> _Required action_: Could you set down exactly the lines of the data below, starting at the one that holds "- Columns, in" and ending at the one that holds "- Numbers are", both included, and only those?

Collection entries:
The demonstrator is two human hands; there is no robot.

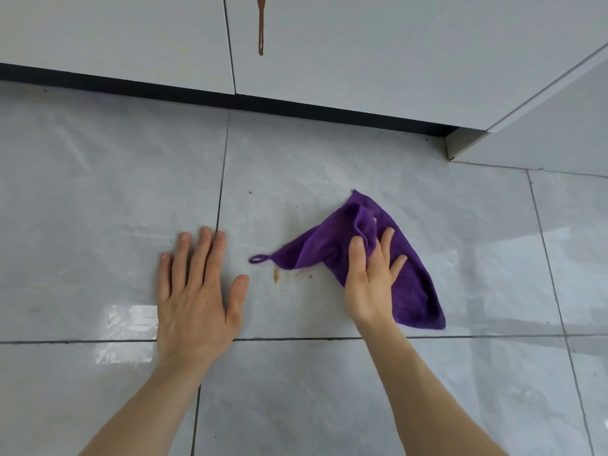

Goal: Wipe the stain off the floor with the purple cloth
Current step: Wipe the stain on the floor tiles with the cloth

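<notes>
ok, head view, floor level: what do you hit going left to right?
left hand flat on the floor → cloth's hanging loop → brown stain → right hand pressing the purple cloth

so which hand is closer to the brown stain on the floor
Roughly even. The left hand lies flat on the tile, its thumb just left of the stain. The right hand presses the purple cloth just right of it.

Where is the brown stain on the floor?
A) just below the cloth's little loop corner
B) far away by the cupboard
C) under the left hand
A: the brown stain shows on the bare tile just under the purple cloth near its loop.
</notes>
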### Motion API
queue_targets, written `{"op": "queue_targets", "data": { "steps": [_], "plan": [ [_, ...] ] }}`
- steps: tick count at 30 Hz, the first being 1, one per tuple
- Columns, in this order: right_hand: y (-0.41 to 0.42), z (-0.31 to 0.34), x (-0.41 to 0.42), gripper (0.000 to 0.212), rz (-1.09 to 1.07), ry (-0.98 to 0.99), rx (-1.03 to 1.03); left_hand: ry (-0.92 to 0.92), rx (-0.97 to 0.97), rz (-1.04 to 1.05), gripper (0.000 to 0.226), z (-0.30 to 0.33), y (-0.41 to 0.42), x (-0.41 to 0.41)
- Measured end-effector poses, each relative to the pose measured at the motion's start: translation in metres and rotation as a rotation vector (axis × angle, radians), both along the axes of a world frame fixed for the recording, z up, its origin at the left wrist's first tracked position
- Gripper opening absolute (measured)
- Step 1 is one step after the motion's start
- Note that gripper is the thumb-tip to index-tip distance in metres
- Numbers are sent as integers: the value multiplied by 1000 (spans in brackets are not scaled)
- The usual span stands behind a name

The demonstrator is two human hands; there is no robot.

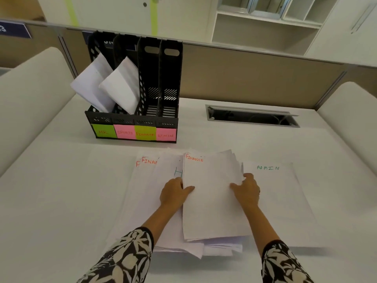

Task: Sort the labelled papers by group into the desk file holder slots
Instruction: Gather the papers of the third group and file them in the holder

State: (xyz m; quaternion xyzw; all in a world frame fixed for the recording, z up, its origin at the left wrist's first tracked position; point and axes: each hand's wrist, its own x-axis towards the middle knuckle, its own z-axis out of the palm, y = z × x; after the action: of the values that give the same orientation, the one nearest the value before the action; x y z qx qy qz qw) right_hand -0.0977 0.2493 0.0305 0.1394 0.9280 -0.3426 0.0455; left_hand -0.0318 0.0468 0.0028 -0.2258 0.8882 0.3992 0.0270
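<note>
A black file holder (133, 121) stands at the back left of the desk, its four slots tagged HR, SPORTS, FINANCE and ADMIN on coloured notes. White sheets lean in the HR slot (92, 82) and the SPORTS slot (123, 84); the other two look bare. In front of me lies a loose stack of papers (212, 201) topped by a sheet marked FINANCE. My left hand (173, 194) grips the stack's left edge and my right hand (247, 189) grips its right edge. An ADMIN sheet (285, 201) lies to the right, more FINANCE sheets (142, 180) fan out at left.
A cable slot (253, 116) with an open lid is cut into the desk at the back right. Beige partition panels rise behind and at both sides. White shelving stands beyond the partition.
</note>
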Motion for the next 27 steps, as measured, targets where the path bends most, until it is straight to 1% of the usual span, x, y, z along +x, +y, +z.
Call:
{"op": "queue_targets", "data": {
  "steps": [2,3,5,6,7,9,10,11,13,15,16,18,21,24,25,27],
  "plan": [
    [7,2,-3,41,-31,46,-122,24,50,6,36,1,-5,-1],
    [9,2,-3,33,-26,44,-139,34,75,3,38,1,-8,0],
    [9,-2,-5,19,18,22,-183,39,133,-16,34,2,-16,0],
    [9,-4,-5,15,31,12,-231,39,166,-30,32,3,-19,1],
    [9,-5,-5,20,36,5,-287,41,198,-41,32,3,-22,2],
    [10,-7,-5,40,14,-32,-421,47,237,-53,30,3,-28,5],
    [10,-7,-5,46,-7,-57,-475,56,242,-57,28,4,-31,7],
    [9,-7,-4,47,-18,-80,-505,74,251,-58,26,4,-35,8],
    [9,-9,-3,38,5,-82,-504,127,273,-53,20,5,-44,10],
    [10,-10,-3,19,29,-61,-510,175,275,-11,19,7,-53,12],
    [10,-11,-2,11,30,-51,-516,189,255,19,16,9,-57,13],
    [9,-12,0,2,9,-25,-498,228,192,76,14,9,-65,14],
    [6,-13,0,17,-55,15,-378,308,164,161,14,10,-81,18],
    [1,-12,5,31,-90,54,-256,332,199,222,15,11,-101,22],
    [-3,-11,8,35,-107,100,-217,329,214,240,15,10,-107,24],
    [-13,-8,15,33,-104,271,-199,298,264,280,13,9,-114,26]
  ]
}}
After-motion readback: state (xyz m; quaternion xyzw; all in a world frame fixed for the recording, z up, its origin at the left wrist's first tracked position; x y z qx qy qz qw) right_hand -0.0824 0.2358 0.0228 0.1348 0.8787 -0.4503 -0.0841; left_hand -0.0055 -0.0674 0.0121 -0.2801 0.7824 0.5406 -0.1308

> _Solution to this task_:
- Columns, in this order: right_hand: y (-0.41 to 0.42), z (-0.31 to 0.34), x (-0.41 to 0.42), gripper (0.000 to 0.212), rz (-1.09 to 1.07), ry (-0.98 to 0.99), rx (-1.03 to 1.03); left_hand: ry (-0.92 to 0.92), rx (-0.97 to 0.97), rz (-1.04 to 1.05), gripper (0.000 to 0.226), z (-0.30 to 0.33), y (-0.41 to 0.42), x (-0.41 to 0.41)
- Measured end-effector poses, each relative to the pose measured at the motion's start: translation in metres and rotation as a rotation vector (axis × angle, radians), both along the axes of a world frame fixed for the recording, z up, its origin at the left wrist's first tracked position
- Gripper opening absolute (measured)
- Step 1 is one step after the motion's start
- Note that gripper is the thumb-tip to index-tip distance in metres
- Numbers are sent as integers: the value multiplied by 1000 (spans in brackets are not scaled)

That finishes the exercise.